> EXERCISE BRIEF:
Where the records hold the string "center", show the whole line it sits on.

> EXTRACTED MATERIAL:
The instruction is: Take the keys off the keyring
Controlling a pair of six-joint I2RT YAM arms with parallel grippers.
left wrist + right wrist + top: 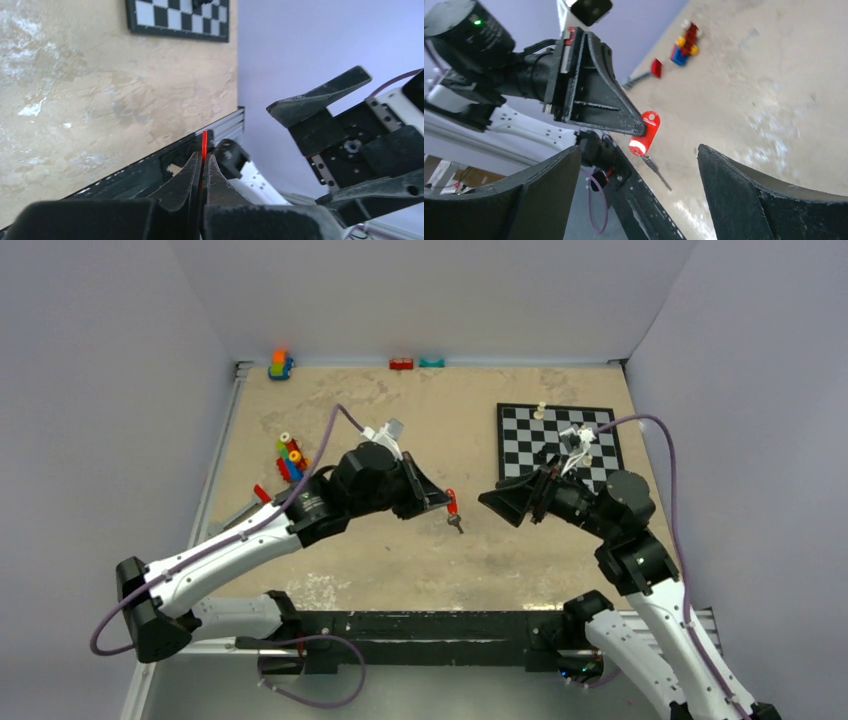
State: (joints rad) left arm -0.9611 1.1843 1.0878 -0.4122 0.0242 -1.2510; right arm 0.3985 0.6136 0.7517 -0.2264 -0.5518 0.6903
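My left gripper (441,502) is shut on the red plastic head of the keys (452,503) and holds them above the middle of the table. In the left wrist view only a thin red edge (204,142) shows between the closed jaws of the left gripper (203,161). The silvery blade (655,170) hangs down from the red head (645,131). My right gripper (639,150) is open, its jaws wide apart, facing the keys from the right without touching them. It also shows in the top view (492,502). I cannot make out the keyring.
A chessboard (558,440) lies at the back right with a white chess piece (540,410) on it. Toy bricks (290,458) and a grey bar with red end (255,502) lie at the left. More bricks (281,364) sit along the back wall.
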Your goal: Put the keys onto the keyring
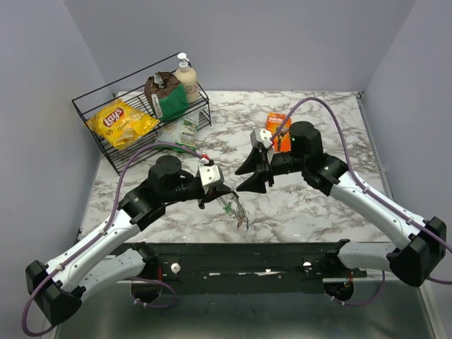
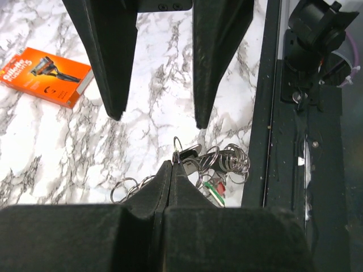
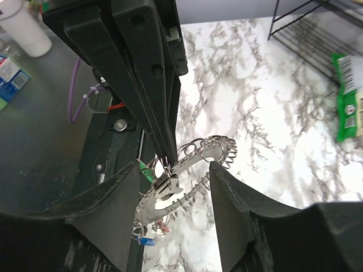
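The left hand [image 2: 172, 165] is clenched tight on the keyring [image 3: 204, 146], its two fingers pressed flat together and pinching a small loop at the top of the bunch. The keyring hangs from that grip over the near edge of the table [image 1: 311, 205], a little left of the middle, with its silvery pieces fanned out below; I cannot tell whether the lowest pieces touch the table. The green key [image 3: 146, 170] sits against the bunch just beside the left hand's fingertips, while the red key [image 3: 163, 226] and the blue key [image 3: 146, 241] hang lower in the cluster. The right hand [image 2: 157, 120] is released, its fingers spread wide apart on either side of the keyring and gripping nothing. An orange razor box [image 1: 277, 123] lies behind the right hand, towards the far edge. A wire basket [image 1: 95, 106] stands at the far left corner, holding a yellow chip bag [image 1: 121, 123].
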You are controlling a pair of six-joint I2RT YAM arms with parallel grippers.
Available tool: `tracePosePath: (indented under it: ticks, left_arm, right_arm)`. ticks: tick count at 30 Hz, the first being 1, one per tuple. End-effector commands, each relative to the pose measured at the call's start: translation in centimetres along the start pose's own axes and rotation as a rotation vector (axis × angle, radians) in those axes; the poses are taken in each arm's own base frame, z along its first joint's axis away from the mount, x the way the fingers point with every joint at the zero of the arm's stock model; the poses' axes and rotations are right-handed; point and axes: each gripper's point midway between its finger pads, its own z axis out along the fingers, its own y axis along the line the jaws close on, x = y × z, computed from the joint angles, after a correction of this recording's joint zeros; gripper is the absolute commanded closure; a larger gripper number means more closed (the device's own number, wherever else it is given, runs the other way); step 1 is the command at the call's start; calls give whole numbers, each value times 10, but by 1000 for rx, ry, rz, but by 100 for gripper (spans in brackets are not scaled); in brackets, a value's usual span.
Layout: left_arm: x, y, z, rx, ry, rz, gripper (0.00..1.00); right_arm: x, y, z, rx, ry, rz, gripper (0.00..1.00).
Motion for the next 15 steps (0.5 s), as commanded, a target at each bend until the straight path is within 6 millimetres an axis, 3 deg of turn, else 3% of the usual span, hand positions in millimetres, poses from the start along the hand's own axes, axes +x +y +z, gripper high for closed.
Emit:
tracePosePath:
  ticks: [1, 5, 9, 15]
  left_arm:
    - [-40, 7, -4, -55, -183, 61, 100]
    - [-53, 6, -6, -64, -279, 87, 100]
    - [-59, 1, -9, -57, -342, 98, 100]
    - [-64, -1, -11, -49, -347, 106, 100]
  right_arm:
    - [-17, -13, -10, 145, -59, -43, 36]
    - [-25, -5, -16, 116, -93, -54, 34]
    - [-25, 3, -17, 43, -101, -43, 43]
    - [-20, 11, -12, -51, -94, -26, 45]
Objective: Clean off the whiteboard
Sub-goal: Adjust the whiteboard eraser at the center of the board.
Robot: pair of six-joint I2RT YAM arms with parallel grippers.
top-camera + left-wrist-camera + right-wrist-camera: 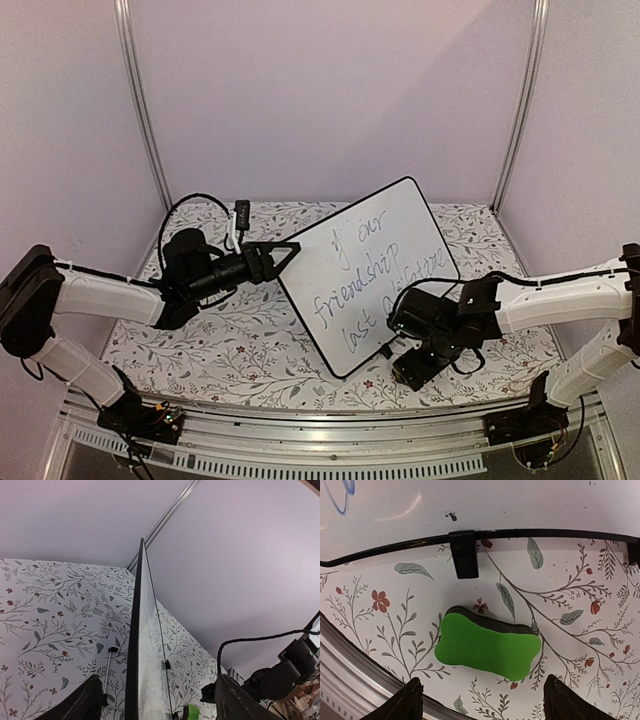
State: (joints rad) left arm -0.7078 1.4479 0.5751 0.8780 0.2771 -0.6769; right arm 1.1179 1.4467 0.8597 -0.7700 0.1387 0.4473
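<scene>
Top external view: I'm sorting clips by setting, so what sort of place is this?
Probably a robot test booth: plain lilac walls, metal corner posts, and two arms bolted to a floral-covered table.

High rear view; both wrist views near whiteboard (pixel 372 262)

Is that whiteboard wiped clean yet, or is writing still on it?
Still written on. The whiteboard carries dark handwritten lines across its face in the top view; the green eraser lies on the tablecloth beside its rim.
</scene>
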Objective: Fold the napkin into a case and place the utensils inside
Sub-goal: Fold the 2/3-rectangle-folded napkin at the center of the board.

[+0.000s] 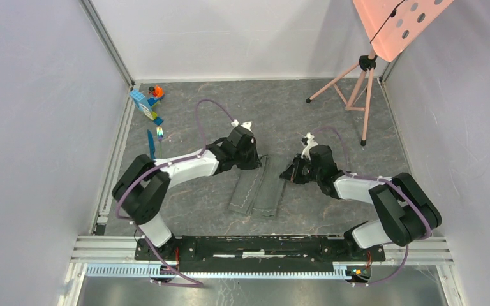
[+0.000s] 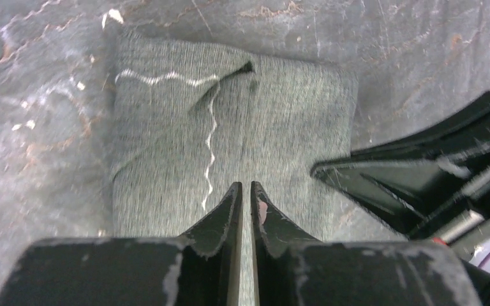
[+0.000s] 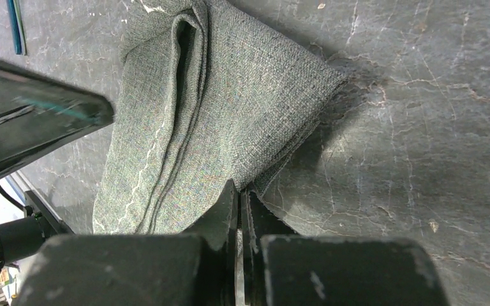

> ANSWER BELOW:
Sub-goal: Adjust the whiteboard eraser at the center of the board.
Sub-goal: Fold the 2/3-rectangle-folded napkin at the center of the board.

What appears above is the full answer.